Launch AI voice cloning with clear consent, pronunciation tuning, and ad-ready mixes.
Key insight: No-prompt generation at step 4000 gave the best naturalness. Prompted inference copied prompt room noise into the output, which was audible on studio playback. Use prompt only when strong speaker lock is required.
Qwen3-TTS 1.7B
Qwen3-TTS 1.7B with LoRA was the model where adapter scale mattered most. Scale 1.0 over-steered and produced noisy outputs; scale 0.3 to 0.35 sounded stable.
Dimension
Result
Finetuning approach
LoRA
Best checkpoint (this run)
Epoch 10
Best LoRA scale
0.3 to 0.35
Long-text stability
Good with SDPA backend
Prompt sensitivity
Low - robust to formatting variation
Production-ready?
Yes
Key insight: The scale sweep matters more than checkpoint selection alone. Run a quick 5-sample listening test at scales 0.2, 0.3, 0.35, and 0.5 before committing to a checkpoint. Scale 1.0 is almost always wrong for this benchmark.
IndexTTS2
IndexTTS2 uses full SFT (not LoRA). It requires more careful checkpoint management because the training loop had crash recovery issues in our run.
Dimension
Result
Finetuning approach
Full SFT
Best checkpoint (this run)
model_step14000.pth
Long-text stability
Good
Crash recovery
Required explicit resume management
Production-ready?
Yes - with operational caution
Key insight: Keep ALL checkpoints until you've done a listening eval sweep. The retention policy deleted older checkpoints before we could test them. Pin the best checkpoint explicitly once identified - don't rely on automatic deletion logic.
CosyVoice3
CosyVoice3 LoRA finetuning was the outlier. Our first run did not reach production quality.

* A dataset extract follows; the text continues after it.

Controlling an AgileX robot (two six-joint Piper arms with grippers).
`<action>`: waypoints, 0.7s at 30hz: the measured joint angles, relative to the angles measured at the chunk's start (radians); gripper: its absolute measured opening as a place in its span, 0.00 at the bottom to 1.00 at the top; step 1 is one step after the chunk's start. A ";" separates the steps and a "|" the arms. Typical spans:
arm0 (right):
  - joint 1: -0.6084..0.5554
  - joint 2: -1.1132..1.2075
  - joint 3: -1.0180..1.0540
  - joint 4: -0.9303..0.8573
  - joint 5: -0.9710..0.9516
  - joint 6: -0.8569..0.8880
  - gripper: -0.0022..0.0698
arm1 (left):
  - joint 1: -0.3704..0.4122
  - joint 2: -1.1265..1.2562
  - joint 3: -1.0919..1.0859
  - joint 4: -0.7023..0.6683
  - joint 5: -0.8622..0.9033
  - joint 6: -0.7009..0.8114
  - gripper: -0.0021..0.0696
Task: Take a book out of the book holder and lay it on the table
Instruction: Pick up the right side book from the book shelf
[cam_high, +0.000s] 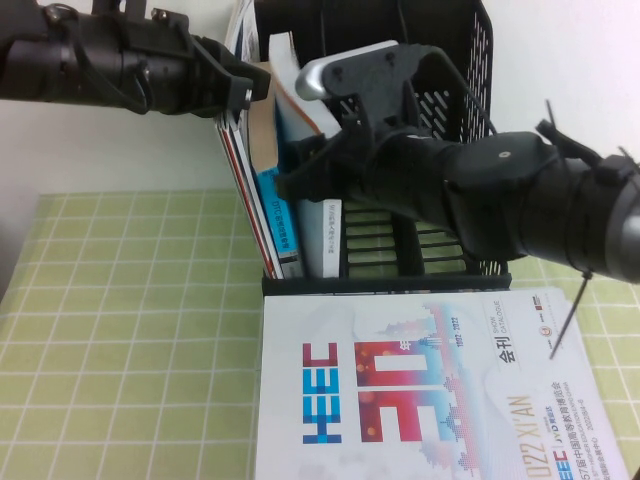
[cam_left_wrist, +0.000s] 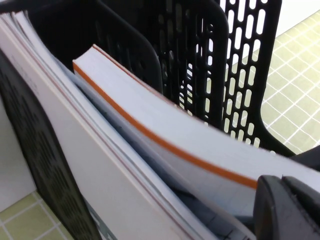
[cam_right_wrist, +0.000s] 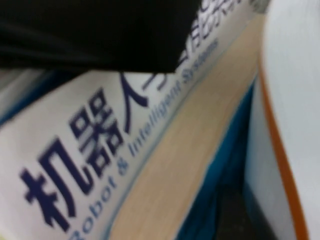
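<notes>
Orange-edged book (cam_left_wrist: 150, 115), in holder (cam_high: 450, 90), is being flanked closely by left claw (cam_high: 243, 92) and right claw (cam_high: 295, 180); claw states cannot be told.

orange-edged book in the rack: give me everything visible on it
The book is thick, with white page edges and a thin orange line along the cover. It stands tilted in the black plastic book holder, leaning among other books and not yet lifted out. The right gripper is at its top, open; contact is unclear. The left gripper hovers by the neighbouring books.
</notes>
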 joint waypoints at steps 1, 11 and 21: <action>0.000 0.010 -0.014 -0.004 0.003 -0.002 0.51 | 0.000 0.000 0.000 0.000 0.000 0.000 0.02; 0.000 -0.007 -0.031 0.006 0.008 -0.109 0.26 | 0.002 0.000 0.000 -0.018 0.007 0.002 0.02; -0.007 -0.253 -0.013 0.054 0.007 -0.215 0.26 | 0.002 -0.037 0.000 -0.022 0.044 0.002 0.02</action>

Start with VoxCPM 1.5 step 4000. It had the lowest setup friction and the cleanest no-prompt output in our run. LoRA training is straightforward and the checkpoint selection rule is simple.
If you need LoRA-style adapter control
Use Qwen3-TTS 1.7B LoRA. The scale parameter gives you a post-training knob to tune output strength without retraining. This is valuable when you want to fine-tune the output on different content types without full retraining cycles.

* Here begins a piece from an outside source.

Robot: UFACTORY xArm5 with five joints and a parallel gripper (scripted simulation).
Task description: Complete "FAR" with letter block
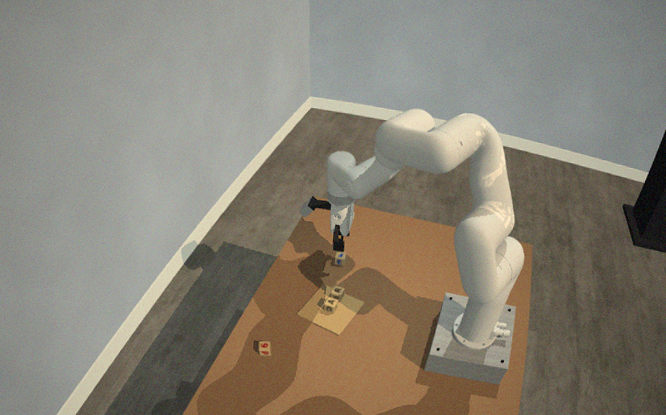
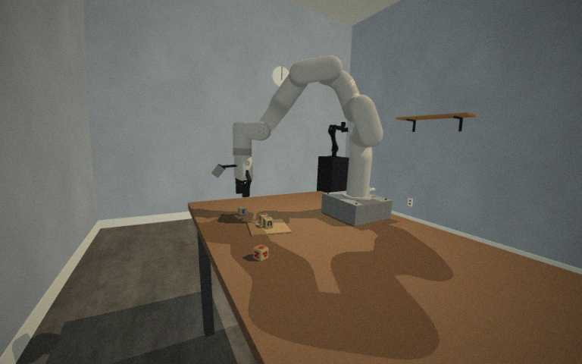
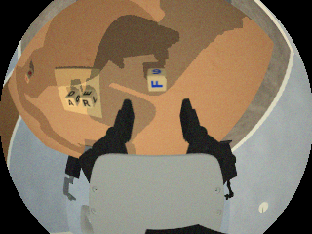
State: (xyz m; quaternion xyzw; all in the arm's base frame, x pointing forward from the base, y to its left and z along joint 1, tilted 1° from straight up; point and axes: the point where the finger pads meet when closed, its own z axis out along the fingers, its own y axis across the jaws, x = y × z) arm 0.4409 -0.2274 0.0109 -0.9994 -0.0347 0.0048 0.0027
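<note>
A tan mat [image 1: 337,323] [image 2: 279,228] [image 3: 60,81] lies on the table with two blocks on it, side by side: the A block [image 1: 330,304] [image 3: 70,100] and the R block [image 1: 334,292] [image 3: 86,99]; in the exterior view they show as a pair [image 2: 266,221]. A block with a blue F [image 1: 338,258] [image 2: 242,211] [image 3: 156,82] lies on the table off the mat, toward the far edge. My gripper [image 1: 336,246] [image 2: 243,193] [image 3: 156,106] hangs above the F block, open and empty, fingers to either side of it in the wrist view.
A block with red marks [image 1: 263,348] [image 2: 260,252] lies apart on the table, off the mat, toward the near left edge. The robot base [image 1: 470,346] [image 2: 356,208] stands to the right of the mat. The table's left edge runs close to the F block.
</note>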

If you need the most reproducible full-SFT baseline
Use IndexTTS2. Full SFT converges more predictably than LoRA for some voice profiles. The crash recovery requirement is manageable once you have an explicit checkpoint retention policy.

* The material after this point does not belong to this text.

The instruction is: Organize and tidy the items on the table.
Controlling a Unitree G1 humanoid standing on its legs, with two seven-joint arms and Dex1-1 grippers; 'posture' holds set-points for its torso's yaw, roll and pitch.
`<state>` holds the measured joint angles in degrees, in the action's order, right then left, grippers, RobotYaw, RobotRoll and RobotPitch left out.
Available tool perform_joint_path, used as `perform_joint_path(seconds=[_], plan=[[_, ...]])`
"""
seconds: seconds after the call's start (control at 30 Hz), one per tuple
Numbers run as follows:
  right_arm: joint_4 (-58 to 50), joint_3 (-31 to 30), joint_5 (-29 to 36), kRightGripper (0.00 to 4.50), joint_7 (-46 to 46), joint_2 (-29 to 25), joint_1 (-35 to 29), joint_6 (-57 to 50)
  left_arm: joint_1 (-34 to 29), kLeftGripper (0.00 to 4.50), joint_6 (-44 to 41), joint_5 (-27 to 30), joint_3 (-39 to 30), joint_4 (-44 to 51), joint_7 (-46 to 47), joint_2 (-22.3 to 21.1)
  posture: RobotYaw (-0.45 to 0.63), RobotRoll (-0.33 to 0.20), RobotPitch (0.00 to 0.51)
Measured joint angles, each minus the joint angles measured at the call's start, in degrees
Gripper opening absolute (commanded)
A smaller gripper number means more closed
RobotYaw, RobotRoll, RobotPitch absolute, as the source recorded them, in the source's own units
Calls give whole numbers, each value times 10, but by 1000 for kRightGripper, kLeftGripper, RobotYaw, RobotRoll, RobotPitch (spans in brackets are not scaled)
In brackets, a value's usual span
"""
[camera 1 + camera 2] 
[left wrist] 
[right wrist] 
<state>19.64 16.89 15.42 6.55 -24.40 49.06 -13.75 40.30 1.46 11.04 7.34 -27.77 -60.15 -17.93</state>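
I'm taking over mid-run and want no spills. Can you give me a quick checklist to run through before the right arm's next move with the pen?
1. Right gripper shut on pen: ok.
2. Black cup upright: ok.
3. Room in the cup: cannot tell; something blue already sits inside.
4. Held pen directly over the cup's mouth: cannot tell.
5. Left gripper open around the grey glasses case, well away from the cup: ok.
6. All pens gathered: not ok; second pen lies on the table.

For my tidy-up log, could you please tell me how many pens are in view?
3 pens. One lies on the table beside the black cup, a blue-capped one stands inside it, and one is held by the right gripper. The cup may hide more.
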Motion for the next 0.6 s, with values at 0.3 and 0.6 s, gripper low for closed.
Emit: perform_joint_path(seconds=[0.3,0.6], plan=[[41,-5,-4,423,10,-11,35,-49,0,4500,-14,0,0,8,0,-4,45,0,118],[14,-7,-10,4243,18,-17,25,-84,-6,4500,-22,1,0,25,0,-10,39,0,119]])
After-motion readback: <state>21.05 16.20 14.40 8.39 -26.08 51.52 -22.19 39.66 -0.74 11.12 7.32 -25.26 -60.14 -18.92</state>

If you want to evaluate CosyVoice
Use CosyVoice2 as a zero-shot baseline while waiting for the CosyVoice3 rerun. Do not deploy the current CosyVoice3 run.
What is IMDA NSC FEMALE_01?
IMDA NSC is the National Speech Corpus published by Singapore's Infocomm Media Development Authority. FEMALE_01 is a single-speaker subset with natural Singaporean English. We use it as a benchmark voice because it has a distinctive accent profile that stress-tests speaker similarity in voice cloning - a model that sounds natural on this speaker generalises well to other non-American-English speakers.
Audio evidence
All audio samples from this benchmark are published in the individual model deep dives. Listen to them side by side before making a deployment decision.
Can I run all four models on a single RTX 3090 Ti (24GB)?
Yes. All four models fit within 24GB VRAM for both training and inference. The full feasibility notes - including peak VRAM, runtime, and recipe availability - are covered in Voice Cloning on a 24GB GPU: What Actually Works in 2026.
Which model has the best Singaporean English accent retention?
In this benchmark, VoxCPM and IndexTTS2 both retained the FEMALE_01 accent profile well. Qwen3-TTS at the right scale also retained it. CosyVoice3 (current run) had inconsistent retention.
Are any of these models commercially licensed for production use?
License status varies. IndexTTS2 uses a research license with commercial use restrictions. VoxCPM, Qwen3-TTS, and CosyVoice have varying commercial terms - verify the latest license on each model's repository before deploying.
What's the difference between LoRA and full SFT for TTS finetuning?
LoRA (Low-Rank Adaptation) trains a small adapter on top of a frozen base model. It uses less VRAM and trains faster, but the adapter's strength needs tuning (the lora_scale parameter). Full SFT (Supervised Fine-Tuning) updates all model weights. It requires more VRAM and longer training but tends to converge more reliably for voice profiles with strong accent characteristics.